New adverse action lessons for employers

Two recent Federal Court decisions contain important guidance for employers about the Fair Work Act’s adverse action provisions. Adverse action claims are becoming a substitute for unfair dismissal claims in many cases. One case heralds good news, the other greater cause for concern about how entrenched in the landscape adverse action claims will become.

In Bayford v Maxxia Pty Ltd, the Federal Magistrates’ Court found that an employee had been terminated for reasons of poor performance and consistent lateness to work. The employee’s claim had been that his lateness for work had been the result of a need for him to attend to family responsibilities. His claim was that he was required in the mornings at home to attend to the needs of his small child, who was teething. Consequently, it was argued, that the employee’s family responsibilities, which were known to the employer, must have been the reason for the termination of his employment.

The employer led detailed evidence about the counselling and warnings undertaken in respect of the employee. The Federal Magistrate applied the reasoning in the recent Full Federal Court decision of Barclay v Bendigo Regional Institute of TAFE that it was necessary to find the real reason for the employer’s conduct, by looking at all of the surrounding circumstances as well as the employer’s subjective reasons for making the relevant decisions.

On this basis, the Court found that the real reason for the termination of the employee’s employment was his poor performance and lateness for work.

The case demonstrates to employers the importance of following a transparent and comprehensive disciplinary process, particularly if there is a suggestion that the employee might rely on grounds for an adverse action claim. The fact that the employer is required to show that the prohibited reasons set out in the Fair Work Act were not the reason for termination places even more importance on these practices.

In the second case, Australian Licenced Aircraft Engineers Association v International Aviations Service Assistance Pty Ltd, the Federal Court found that a successful adverse action claim can lead to damages being awarded to an employee for hurt, distress and humiliation. The Act prevents Fair Work Australia awarding compensation for “shock distress or humiliation” in unfair dismissal cases, but the same limitations do not apply to adverse action claims. In this case the employer terminated the employment of an employee who refused to work overtime, because of concerns that he was not properly being paid overtime rates. The employee’s union contacted the employer regarding the dispute and shortly after that the employee was made redundant by the employer. As he was in Australia on a temporary work visa, there was a risk that the visa would be cancelled and that he would be required to leave the country.

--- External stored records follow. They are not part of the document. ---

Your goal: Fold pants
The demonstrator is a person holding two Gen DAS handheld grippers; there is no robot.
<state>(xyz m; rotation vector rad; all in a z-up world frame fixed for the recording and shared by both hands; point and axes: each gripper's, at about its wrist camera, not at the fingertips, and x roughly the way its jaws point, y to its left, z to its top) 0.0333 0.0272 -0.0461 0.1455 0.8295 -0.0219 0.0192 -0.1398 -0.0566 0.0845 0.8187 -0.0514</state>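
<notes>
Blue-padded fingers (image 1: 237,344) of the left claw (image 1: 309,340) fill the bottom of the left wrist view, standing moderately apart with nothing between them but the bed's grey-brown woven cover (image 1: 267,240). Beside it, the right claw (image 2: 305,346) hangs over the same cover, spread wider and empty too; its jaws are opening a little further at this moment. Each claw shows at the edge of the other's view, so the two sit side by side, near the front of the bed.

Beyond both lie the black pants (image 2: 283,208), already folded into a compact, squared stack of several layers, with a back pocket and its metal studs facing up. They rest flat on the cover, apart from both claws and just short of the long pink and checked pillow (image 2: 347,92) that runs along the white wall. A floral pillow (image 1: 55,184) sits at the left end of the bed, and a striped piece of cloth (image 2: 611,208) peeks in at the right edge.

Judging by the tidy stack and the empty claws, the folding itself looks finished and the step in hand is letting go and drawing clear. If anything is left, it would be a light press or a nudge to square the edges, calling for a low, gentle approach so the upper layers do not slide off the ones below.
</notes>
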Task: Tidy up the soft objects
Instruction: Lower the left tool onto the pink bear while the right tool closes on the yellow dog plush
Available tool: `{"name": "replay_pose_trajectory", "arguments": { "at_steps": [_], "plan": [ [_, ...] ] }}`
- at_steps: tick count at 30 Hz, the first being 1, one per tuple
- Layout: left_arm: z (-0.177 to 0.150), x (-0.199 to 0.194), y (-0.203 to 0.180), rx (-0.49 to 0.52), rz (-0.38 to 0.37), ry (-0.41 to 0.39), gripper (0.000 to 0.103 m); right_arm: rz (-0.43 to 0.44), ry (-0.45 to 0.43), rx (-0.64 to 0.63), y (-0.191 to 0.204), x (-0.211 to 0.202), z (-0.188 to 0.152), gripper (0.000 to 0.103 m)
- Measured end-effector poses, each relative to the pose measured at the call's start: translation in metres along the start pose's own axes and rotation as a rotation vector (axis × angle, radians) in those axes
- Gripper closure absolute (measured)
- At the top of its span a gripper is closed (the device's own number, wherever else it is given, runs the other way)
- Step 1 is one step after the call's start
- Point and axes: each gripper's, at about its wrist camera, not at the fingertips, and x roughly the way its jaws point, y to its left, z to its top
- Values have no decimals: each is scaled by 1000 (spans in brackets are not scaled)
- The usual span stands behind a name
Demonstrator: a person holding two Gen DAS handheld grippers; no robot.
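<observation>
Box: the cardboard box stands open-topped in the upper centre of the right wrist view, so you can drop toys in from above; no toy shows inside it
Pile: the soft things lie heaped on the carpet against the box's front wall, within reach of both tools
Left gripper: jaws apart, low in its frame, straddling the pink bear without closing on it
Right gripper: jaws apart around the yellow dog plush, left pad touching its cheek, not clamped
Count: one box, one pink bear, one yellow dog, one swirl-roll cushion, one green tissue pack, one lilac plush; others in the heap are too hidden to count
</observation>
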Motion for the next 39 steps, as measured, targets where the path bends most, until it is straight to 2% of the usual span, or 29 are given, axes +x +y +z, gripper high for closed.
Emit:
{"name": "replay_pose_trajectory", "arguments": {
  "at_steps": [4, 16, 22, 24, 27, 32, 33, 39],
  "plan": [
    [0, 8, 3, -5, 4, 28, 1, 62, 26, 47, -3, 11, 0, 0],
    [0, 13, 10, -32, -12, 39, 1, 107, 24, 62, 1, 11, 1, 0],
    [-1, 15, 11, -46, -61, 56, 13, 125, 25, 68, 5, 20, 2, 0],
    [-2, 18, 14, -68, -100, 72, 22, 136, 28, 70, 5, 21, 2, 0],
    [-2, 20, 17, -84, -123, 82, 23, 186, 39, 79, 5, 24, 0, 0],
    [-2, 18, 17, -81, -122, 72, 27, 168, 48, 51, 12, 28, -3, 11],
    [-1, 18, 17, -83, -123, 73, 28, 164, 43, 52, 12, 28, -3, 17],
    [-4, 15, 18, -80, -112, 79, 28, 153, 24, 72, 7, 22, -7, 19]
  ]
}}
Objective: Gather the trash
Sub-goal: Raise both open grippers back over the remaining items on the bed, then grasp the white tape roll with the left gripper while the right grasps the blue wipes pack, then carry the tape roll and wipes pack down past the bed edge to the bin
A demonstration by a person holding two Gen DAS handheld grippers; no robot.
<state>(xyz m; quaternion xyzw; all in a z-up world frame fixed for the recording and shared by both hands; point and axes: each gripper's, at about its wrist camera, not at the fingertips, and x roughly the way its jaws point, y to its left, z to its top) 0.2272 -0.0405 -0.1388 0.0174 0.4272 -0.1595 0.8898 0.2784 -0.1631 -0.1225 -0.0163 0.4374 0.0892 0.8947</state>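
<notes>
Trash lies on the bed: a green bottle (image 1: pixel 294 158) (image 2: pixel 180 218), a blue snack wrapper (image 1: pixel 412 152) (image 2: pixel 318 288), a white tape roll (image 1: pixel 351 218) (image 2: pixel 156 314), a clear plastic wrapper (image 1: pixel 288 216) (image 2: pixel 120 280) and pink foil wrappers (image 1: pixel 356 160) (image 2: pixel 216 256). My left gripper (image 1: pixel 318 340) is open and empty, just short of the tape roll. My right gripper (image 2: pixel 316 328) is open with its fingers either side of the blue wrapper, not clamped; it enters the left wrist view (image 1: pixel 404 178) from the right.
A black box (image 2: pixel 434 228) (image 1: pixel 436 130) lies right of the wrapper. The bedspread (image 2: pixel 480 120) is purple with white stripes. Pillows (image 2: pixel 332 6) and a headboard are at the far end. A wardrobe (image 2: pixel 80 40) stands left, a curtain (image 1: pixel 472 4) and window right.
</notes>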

The union initiated legal proceedings on the basis that the employee had been terminated not for genuine redundancy, but because of his actions as a member of a trade union. The employer consented to have the employee re-instated to his previous position, but later terminated him on the basis that an airline which was the employer’s customer refused to acknowledge the employee’s licence. This it was alleged had occurred because of the employer’s own negative performance of the employee’s performance. The employee left Australia. The Union commenced further legal proceedings claiming that the real reason for termination was the employee’s union activity and his previous claims against the employer. The Judge agreed with this claim and awarded compensation to the employee for loss of income. In the absence of any medical evidence also awarded $7,500 in damages for hurt and humiliation.

There is no doubt that the unusual circumstances of the case led to the award of these additional damages, however employers need to be aware that particularly blatant breaches of the adverse action provisions may well result in significant awards of damages for hurt and humiliation, particularly if medical evidence is used to establish significant psychological damage to the employee.